Task details:
Find the word "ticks" in the data below and copy each line that holds it.

┌─ Supplied data

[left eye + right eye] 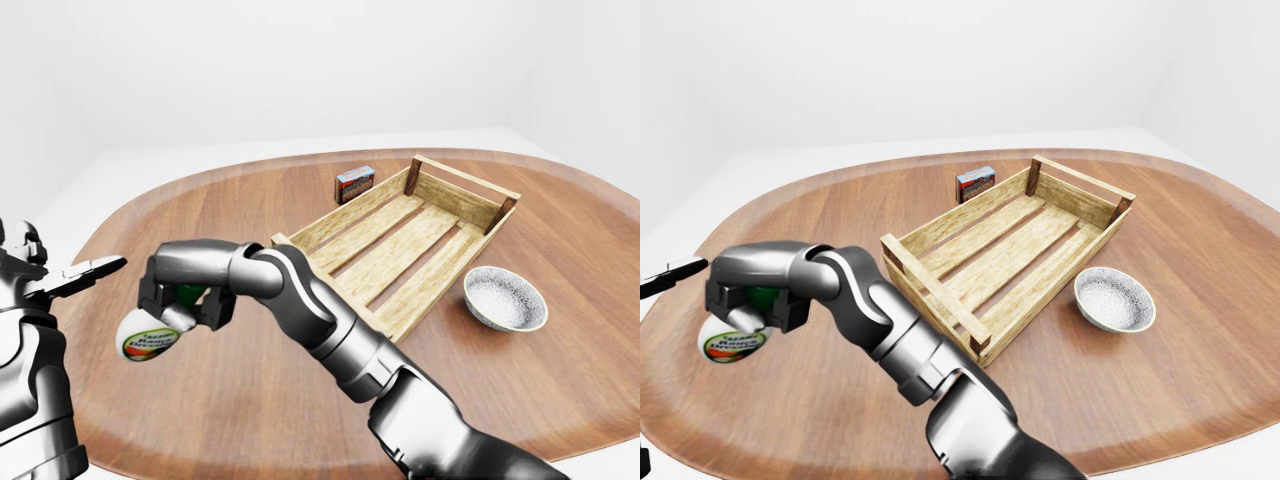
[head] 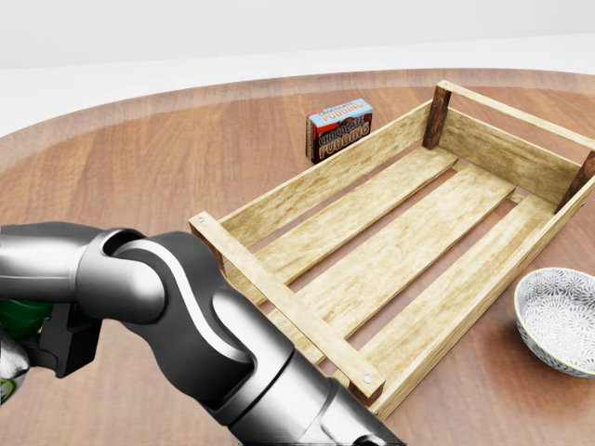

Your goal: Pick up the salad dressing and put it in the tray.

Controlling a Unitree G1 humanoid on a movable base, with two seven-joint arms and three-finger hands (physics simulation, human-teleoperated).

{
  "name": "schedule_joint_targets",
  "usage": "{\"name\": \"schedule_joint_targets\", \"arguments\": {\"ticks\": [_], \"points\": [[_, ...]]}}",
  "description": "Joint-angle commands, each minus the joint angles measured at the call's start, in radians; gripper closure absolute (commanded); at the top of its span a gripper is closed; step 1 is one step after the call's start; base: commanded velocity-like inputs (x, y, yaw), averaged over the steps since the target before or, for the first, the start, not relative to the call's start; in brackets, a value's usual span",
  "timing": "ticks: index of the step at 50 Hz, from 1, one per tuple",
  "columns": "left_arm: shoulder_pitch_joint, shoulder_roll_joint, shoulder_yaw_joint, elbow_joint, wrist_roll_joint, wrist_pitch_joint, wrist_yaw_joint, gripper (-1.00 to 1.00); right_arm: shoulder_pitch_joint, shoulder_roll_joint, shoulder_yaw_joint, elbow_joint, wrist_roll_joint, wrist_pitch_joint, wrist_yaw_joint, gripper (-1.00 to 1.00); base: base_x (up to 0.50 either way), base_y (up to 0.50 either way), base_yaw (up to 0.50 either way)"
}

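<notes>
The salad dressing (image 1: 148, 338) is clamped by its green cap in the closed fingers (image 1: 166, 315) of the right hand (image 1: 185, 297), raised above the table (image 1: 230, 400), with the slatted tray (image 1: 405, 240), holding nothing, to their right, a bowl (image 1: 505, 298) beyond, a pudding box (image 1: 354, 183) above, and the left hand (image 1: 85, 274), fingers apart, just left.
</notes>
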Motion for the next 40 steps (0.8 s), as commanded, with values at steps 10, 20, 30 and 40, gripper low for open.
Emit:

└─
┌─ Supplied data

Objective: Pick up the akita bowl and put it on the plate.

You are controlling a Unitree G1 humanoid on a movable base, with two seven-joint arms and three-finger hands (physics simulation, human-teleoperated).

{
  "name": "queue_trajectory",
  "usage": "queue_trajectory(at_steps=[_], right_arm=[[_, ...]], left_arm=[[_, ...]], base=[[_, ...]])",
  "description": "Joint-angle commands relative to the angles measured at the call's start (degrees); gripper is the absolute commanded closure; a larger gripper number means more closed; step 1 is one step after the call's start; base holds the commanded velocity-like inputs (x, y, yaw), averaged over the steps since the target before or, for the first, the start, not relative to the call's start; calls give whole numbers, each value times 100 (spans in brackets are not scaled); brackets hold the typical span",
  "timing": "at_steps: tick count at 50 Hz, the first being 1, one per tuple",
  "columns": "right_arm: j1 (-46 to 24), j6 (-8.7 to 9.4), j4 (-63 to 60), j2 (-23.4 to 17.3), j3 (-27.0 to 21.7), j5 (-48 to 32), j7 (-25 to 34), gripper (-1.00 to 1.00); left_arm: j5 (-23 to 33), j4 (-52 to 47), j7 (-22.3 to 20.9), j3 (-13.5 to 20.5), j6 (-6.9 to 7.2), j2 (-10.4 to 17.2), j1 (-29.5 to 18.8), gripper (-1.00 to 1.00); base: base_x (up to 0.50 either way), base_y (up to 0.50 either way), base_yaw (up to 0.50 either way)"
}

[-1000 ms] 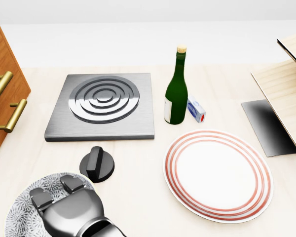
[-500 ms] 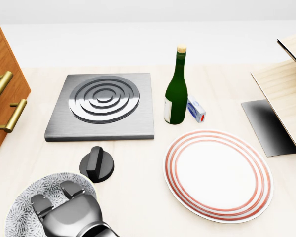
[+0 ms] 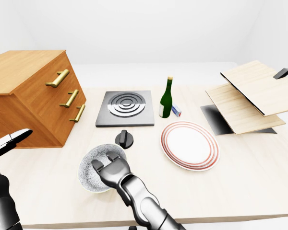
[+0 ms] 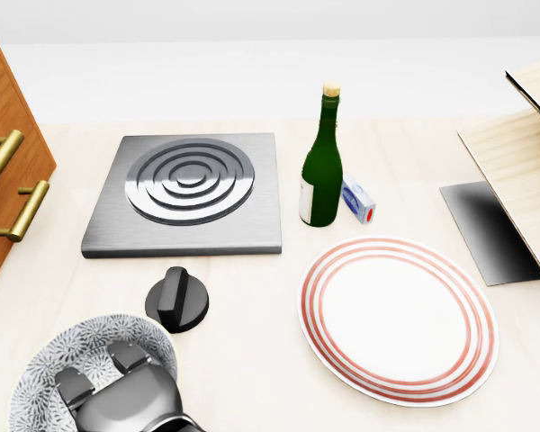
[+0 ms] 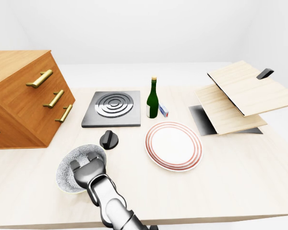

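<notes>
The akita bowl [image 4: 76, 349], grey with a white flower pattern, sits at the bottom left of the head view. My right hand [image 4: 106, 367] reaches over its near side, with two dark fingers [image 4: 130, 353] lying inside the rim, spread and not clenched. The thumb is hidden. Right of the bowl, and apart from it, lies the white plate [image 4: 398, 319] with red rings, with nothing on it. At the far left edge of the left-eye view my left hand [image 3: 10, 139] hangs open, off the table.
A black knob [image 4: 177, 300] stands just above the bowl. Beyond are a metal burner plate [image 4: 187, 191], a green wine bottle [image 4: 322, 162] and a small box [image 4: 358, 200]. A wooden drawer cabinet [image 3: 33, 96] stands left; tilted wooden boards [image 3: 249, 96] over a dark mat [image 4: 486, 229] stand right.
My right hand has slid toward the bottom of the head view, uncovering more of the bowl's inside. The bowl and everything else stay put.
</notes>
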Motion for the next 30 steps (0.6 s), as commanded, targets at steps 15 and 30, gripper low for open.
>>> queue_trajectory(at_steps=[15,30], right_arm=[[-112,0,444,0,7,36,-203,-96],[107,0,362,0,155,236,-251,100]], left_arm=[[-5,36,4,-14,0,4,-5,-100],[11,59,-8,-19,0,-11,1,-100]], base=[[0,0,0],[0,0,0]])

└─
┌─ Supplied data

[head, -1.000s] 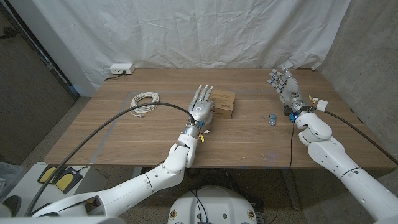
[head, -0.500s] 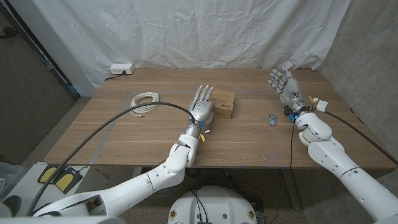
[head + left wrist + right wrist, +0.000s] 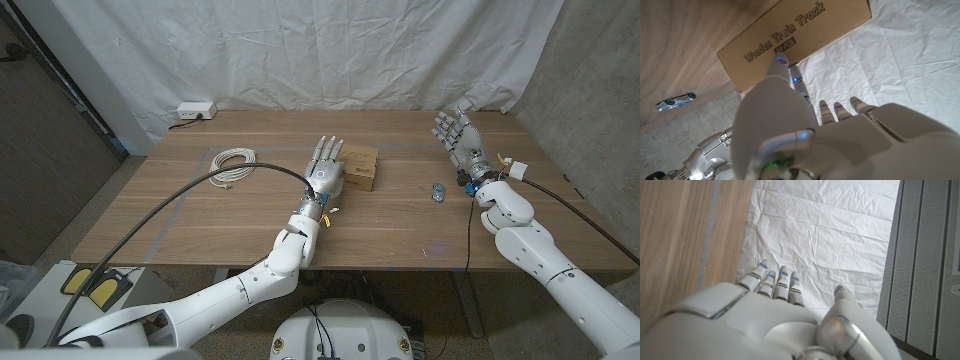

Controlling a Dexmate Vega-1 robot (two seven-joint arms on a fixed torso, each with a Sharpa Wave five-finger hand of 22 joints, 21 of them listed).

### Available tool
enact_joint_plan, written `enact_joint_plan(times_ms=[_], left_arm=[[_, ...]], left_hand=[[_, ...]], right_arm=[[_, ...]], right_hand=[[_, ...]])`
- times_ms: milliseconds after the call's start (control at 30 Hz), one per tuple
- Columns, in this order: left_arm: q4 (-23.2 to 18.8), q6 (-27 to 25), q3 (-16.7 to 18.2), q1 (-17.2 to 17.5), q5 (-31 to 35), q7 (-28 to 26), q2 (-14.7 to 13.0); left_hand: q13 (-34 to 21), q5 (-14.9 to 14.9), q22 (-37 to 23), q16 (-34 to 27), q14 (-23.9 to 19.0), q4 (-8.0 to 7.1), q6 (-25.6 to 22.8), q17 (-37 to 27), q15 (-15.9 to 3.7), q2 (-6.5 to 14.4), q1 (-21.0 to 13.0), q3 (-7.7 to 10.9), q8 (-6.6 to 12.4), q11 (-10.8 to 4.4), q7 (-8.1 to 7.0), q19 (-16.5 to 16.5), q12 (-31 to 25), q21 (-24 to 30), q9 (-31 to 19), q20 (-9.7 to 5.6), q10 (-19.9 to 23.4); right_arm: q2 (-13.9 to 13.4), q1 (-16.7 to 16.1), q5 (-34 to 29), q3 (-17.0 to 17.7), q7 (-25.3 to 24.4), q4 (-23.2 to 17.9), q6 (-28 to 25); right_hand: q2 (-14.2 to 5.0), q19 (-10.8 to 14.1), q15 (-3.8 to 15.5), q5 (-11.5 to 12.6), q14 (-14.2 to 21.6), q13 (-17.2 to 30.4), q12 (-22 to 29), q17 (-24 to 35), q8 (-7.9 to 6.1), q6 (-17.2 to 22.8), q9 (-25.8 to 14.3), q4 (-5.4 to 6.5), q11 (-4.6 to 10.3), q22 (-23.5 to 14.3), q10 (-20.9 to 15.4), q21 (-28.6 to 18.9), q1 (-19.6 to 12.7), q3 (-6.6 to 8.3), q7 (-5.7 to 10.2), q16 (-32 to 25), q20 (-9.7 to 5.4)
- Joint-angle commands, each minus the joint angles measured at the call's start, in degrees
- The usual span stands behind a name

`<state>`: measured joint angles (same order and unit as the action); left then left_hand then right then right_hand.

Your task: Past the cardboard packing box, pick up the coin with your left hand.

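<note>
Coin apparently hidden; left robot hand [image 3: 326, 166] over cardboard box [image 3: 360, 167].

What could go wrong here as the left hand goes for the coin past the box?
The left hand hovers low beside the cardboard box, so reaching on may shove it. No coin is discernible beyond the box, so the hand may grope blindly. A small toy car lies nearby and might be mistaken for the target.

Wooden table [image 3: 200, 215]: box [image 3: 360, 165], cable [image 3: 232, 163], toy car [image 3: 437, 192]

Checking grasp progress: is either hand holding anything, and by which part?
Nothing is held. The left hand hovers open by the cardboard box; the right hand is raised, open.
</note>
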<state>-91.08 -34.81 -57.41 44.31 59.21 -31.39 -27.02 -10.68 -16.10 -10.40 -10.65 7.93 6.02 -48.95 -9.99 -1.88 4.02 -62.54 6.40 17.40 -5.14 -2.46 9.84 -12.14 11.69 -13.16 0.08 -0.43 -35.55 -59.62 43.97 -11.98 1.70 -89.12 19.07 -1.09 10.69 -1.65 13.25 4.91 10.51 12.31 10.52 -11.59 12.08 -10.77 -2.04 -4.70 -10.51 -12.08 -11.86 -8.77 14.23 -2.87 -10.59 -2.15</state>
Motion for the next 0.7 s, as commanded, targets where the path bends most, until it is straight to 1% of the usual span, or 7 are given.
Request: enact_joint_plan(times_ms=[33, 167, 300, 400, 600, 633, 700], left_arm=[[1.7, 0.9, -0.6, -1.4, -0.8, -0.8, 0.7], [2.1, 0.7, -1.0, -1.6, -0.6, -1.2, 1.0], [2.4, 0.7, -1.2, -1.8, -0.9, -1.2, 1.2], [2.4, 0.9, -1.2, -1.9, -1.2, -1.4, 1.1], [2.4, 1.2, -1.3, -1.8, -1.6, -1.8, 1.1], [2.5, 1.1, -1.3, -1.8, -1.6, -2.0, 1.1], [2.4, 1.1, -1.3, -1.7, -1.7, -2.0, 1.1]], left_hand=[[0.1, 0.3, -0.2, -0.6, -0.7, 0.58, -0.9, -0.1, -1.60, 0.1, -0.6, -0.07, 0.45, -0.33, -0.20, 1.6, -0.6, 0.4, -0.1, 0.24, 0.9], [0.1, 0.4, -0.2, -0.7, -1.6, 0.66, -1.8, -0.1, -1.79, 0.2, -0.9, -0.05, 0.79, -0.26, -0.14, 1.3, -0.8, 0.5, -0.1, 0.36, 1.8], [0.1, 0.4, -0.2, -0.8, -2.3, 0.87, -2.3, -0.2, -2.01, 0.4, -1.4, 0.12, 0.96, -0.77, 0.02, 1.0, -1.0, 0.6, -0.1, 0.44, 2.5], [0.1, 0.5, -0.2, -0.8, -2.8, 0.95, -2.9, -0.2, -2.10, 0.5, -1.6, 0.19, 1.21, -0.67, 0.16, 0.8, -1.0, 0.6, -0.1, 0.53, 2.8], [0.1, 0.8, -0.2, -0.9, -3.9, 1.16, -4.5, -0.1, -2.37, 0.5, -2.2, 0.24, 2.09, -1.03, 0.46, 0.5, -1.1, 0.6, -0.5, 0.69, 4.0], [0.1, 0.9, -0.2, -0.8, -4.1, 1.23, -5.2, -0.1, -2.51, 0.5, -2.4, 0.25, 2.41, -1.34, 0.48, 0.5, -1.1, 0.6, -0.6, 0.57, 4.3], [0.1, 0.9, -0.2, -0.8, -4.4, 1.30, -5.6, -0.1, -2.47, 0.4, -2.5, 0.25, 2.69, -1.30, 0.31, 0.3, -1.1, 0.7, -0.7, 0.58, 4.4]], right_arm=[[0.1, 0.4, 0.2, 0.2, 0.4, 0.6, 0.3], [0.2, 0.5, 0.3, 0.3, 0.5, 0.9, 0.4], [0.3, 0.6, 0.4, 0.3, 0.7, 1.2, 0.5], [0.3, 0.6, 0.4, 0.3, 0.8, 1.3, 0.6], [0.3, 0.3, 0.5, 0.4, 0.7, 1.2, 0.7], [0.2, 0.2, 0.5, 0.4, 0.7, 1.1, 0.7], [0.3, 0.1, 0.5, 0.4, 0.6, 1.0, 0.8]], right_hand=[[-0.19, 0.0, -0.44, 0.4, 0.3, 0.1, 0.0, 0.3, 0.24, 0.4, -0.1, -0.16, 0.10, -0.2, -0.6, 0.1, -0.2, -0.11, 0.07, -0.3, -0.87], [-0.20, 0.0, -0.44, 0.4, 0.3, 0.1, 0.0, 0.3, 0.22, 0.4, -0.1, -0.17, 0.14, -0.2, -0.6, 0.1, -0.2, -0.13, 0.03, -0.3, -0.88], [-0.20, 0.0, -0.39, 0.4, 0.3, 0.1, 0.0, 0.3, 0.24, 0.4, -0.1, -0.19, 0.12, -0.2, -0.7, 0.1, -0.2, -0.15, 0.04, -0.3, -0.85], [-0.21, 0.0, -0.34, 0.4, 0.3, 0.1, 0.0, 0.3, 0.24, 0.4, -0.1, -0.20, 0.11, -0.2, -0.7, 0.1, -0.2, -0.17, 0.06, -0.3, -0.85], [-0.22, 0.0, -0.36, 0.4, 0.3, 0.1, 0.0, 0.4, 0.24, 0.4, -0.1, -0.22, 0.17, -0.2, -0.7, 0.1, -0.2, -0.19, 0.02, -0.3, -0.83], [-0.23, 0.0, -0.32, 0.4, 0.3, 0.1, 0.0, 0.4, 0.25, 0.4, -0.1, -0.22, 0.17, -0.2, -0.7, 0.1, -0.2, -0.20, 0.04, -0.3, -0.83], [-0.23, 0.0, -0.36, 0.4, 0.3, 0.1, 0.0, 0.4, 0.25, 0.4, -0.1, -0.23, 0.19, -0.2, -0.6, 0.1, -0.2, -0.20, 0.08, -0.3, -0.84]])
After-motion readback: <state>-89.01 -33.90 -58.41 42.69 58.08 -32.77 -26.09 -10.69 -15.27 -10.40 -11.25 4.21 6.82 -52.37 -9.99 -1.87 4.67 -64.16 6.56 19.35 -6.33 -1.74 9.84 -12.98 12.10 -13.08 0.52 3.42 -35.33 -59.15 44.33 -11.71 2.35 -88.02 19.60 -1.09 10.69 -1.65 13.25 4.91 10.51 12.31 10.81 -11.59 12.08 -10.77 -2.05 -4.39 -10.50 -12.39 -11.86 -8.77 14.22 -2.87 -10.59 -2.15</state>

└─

Response area:
  "usage": "{\"name\": \"schedule_joint_targets\", \"arguments\": {\"ticks\": [_], \"points\": [[_, ...]]}}",
  "timing": "ticks: index of the step at 50 Hz, from 1, one per tuple",

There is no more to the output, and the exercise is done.